▶ Problem:
Copy out again, unchanged, the line that contains "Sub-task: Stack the" and every line after it down to the last line of the data.

Data items:
· · · · · · ·
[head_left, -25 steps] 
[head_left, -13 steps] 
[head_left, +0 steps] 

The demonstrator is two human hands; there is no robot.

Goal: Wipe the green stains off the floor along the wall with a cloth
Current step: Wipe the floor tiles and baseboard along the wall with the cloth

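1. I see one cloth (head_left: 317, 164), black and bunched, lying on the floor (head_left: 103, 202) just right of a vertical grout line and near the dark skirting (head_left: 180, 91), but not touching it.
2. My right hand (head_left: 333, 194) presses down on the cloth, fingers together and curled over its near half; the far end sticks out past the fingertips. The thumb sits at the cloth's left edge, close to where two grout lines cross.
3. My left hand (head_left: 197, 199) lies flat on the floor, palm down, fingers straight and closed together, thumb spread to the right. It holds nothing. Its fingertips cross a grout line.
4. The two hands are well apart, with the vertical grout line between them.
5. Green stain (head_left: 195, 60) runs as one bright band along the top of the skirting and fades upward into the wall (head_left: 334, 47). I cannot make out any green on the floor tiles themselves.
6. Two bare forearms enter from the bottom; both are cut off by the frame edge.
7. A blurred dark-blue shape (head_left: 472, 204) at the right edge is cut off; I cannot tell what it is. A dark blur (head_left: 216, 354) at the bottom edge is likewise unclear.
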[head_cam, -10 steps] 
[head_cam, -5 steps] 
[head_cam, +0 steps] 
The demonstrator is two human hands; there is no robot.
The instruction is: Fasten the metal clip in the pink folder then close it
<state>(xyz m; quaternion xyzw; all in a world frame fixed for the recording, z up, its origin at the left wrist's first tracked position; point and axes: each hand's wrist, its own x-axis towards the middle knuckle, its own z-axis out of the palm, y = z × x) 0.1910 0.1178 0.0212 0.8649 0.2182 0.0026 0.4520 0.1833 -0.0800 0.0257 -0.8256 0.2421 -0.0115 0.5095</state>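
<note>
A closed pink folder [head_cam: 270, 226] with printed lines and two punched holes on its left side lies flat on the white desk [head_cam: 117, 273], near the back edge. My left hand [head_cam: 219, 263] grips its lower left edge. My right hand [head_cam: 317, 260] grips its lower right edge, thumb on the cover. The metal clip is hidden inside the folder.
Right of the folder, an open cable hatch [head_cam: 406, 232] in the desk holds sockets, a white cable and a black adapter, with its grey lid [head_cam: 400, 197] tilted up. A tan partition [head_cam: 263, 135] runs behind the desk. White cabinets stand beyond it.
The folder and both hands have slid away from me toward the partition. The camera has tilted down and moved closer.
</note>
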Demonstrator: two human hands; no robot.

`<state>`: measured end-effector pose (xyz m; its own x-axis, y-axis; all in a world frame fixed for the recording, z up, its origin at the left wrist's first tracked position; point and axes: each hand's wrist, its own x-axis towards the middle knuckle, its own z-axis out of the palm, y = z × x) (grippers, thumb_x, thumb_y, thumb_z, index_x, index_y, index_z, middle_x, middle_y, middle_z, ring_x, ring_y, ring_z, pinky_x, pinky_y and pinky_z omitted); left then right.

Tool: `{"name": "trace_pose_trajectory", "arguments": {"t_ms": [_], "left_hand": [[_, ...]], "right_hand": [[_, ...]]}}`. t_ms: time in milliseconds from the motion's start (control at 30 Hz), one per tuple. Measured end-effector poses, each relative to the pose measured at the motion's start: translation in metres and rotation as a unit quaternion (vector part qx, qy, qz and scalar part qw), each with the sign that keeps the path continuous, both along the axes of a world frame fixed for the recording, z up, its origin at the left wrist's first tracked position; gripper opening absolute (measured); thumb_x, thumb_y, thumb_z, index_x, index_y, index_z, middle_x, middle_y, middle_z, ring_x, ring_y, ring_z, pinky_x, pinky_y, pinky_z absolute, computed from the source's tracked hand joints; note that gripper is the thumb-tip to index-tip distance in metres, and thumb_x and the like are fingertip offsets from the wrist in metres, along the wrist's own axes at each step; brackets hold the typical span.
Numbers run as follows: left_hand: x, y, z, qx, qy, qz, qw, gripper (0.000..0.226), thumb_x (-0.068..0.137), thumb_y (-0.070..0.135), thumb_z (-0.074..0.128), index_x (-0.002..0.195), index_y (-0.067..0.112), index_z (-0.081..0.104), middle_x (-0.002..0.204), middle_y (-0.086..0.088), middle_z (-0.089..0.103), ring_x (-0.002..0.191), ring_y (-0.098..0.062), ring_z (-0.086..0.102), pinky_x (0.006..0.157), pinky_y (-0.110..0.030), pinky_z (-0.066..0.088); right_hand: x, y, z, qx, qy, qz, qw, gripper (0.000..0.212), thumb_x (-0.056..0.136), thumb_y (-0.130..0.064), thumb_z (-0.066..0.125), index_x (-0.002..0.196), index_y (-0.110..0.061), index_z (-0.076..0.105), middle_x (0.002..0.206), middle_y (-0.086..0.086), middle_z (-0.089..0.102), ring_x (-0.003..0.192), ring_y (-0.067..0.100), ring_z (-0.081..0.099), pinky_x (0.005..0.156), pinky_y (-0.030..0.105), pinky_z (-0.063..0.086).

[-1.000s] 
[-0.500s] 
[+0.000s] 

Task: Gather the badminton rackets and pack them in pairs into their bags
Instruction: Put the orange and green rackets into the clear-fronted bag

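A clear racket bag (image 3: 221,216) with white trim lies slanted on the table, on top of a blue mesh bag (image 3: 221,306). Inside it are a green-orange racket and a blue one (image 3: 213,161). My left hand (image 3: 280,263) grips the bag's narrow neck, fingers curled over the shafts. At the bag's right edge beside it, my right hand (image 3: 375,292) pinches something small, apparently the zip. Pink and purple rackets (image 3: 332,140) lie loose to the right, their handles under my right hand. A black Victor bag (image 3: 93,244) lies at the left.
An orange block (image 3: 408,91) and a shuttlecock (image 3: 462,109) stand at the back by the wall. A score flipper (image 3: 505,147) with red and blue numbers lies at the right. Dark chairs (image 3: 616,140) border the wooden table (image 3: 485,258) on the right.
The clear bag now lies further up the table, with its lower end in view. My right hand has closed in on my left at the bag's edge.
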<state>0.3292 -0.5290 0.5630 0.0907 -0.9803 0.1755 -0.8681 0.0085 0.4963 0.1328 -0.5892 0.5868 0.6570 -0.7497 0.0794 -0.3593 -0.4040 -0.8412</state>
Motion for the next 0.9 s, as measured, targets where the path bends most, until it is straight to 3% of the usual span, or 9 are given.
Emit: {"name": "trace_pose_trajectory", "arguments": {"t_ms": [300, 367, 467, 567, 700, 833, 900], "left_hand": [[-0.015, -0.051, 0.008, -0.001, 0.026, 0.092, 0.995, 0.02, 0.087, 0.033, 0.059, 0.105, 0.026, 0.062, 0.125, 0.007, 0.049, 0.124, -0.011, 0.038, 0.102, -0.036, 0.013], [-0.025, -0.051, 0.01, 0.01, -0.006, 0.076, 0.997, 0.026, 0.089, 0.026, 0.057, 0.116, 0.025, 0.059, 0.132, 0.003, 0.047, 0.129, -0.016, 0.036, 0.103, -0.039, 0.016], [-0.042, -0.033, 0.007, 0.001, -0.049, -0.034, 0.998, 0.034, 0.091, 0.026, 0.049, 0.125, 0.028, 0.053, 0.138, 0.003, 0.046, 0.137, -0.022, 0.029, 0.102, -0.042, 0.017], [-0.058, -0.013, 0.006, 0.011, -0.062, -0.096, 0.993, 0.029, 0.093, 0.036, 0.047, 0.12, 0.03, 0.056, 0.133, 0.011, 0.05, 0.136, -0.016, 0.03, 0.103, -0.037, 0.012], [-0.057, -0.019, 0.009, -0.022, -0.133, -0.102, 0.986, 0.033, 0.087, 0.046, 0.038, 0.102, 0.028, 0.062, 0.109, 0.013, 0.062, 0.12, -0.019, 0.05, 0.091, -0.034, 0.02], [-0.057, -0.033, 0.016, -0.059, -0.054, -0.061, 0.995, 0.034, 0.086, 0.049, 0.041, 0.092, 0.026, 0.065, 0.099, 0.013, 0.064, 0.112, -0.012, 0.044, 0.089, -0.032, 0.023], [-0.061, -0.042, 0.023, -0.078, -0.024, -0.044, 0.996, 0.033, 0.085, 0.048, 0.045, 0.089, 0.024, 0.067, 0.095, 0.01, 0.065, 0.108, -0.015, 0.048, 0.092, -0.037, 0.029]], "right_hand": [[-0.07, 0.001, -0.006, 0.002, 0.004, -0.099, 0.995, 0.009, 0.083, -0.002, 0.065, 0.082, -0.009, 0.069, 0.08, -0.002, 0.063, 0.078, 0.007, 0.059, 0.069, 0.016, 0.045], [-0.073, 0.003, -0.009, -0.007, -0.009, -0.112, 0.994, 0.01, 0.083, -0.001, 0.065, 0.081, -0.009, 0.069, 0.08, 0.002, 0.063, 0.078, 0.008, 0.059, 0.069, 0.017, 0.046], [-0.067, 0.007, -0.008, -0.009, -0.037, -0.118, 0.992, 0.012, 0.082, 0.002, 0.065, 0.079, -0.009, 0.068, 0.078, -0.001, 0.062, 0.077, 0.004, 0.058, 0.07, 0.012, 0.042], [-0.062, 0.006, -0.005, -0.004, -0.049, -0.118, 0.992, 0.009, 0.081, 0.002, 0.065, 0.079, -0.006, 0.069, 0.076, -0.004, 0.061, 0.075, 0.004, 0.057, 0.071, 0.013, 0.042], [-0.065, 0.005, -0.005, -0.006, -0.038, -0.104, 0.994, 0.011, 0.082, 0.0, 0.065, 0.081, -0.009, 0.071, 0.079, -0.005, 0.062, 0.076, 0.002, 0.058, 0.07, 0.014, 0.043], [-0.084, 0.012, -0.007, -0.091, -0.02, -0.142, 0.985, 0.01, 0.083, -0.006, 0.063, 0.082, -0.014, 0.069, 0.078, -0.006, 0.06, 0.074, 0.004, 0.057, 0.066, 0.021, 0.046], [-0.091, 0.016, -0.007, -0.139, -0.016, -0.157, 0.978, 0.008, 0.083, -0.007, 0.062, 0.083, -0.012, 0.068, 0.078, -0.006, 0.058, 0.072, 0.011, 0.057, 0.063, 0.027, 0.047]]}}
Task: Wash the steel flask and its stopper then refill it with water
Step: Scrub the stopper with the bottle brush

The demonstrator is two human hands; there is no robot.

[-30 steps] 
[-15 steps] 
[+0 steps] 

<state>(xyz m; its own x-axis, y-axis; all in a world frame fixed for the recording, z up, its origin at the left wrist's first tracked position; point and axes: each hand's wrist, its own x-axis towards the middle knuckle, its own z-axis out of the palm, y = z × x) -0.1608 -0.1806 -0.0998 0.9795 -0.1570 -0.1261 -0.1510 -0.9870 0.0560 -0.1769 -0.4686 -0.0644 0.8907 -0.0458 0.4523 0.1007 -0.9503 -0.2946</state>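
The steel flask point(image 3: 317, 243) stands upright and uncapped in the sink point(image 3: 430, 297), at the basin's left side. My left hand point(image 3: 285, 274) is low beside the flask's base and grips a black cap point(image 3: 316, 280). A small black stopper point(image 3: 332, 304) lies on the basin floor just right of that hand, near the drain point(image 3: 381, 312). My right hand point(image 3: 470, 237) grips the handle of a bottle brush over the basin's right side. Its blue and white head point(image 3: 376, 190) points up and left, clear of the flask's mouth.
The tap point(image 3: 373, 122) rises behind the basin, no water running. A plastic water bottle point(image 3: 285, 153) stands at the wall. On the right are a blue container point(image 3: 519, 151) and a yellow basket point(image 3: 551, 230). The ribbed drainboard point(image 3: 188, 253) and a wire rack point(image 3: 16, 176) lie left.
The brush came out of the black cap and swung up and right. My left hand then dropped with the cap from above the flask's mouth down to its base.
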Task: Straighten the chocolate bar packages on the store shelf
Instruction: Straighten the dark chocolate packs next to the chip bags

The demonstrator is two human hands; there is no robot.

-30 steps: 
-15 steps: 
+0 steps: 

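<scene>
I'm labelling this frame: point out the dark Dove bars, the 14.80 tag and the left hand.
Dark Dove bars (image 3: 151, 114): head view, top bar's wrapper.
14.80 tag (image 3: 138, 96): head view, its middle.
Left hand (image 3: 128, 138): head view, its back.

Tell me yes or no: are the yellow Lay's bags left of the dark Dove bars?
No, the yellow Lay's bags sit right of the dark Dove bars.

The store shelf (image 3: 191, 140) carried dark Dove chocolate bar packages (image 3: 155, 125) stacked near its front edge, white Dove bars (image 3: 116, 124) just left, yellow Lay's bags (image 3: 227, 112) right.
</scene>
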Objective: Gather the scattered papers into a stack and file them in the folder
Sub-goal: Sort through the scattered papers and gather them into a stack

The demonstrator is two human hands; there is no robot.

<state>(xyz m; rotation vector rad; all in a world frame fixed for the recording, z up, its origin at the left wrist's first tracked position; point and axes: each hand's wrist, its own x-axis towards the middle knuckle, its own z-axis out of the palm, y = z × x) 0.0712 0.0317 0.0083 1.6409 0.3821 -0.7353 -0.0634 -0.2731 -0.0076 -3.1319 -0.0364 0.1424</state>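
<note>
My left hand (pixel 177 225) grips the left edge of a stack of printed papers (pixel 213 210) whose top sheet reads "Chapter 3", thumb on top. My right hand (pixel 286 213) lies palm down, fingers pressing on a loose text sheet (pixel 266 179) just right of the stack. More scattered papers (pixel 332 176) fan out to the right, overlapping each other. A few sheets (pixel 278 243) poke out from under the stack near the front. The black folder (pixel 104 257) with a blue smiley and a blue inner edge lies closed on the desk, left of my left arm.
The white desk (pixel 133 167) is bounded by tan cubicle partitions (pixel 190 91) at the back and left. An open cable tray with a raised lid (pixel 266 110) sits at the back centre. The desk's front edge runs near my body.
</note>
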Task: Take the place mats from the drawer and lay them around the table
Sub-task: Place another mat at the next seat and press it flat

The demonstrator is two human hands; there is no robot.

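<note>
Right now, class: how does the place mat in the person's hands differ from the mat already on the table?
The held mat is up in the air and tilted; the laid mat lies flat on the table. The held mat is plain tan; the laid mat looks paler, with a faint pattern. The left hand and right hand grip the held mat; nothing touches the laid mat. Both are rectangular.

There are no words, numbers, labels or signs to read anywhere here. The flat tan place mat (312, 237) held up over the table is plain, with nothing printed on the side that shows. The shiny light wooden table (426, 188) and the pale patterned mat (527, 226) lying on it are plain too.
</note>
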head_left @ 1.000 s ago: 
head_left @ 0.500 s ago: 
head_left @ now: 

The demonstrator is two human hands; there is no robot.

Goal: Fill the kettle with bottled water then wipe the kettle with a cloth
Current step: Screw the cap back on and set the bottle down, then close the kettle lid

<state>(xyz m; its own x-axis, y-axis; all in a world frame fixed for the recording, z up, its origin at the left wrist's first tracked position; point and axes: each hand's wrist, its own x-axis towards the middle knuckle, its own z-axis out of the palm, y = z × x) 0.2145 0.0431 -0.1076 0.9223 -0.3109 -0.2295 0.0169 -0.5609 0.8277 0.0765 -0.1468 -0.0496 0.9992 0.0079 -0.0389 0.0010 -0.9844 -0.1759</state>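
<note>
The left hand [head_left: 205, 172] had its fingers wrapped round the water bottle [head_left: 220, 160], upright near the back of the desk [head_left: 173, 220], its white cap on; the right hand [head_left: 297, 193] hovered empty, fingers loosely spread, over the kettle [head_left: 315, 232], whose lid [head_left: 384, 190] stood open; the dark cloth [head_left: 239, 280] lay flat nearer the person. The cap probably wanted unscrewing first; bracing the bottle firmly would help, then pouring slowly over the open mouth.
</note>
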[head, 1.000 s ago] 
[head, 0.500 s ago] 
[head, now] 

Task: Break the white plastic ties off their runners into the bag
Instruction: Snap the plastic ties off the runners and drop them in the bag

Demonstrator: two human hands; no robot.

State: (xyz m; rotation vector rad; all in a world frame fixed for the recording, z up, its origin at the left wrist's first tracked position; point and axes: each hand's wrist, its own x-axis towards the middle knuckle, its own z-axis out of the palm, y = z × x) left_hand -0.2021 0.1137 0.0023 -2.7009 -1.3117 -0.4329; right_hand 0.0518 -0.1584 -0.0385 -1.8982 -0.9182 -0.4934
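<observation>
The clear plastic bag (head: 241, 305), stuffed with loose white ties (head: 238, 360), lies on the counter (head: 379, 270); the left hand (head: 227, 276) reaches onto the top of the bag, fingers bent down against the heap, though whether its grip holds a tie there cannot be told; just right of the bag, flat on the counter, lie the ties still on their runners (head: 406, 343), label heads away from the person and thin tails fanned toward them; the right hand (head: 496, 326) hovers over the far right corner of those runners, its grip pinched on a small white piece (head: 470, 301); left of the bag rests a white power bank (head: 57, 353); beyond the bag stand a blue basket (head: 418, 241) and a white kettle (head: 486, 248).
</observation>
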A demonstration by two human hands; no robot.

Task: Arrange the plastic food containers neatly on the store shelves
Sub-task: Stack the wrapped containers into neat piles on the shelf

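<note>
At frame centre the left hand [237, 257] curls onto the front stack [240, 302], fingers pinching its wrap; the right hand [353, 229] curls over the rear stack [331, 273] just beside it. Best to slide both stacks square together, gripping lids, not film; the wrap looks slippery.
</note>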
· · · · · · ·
▶ Result of this task:
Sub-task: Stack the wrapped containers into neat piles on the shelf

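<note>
At frame centre the left hand [237, 257] curls onto the front stack [240, 302], fingers pinching its wrap; the right hand [353, 229] curls over the rear stack [331, 273] just beside it. Best to slide both stacks square together, gripping lids, not film; the wrap looks slippery.
</note>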

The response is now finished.